## GIVEN DATA

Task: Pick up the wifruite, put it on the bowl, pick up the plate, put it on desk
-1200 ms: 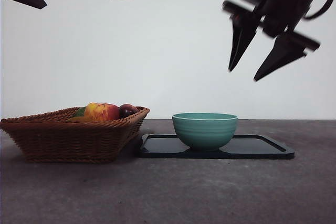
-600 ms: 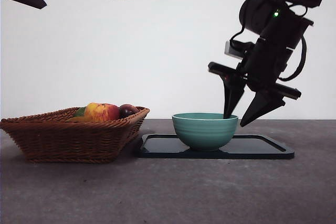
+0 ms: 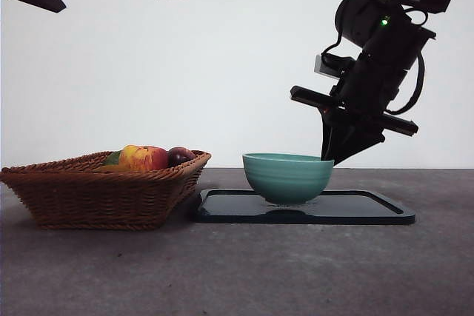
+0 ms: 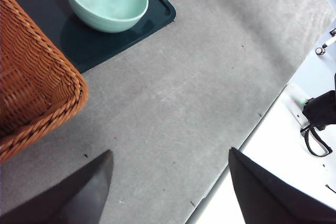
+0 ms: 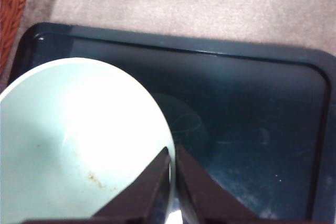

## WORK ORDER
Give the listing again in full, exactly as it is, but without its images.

## ANSWER FOR THE TASK
Task: Pick up the wifruite, put it on the bowl, pick up the plate, put it on desk
-1200 ms: 
-600 ms: 
+0 ms: 
+0 ms: 
+0 ms: 

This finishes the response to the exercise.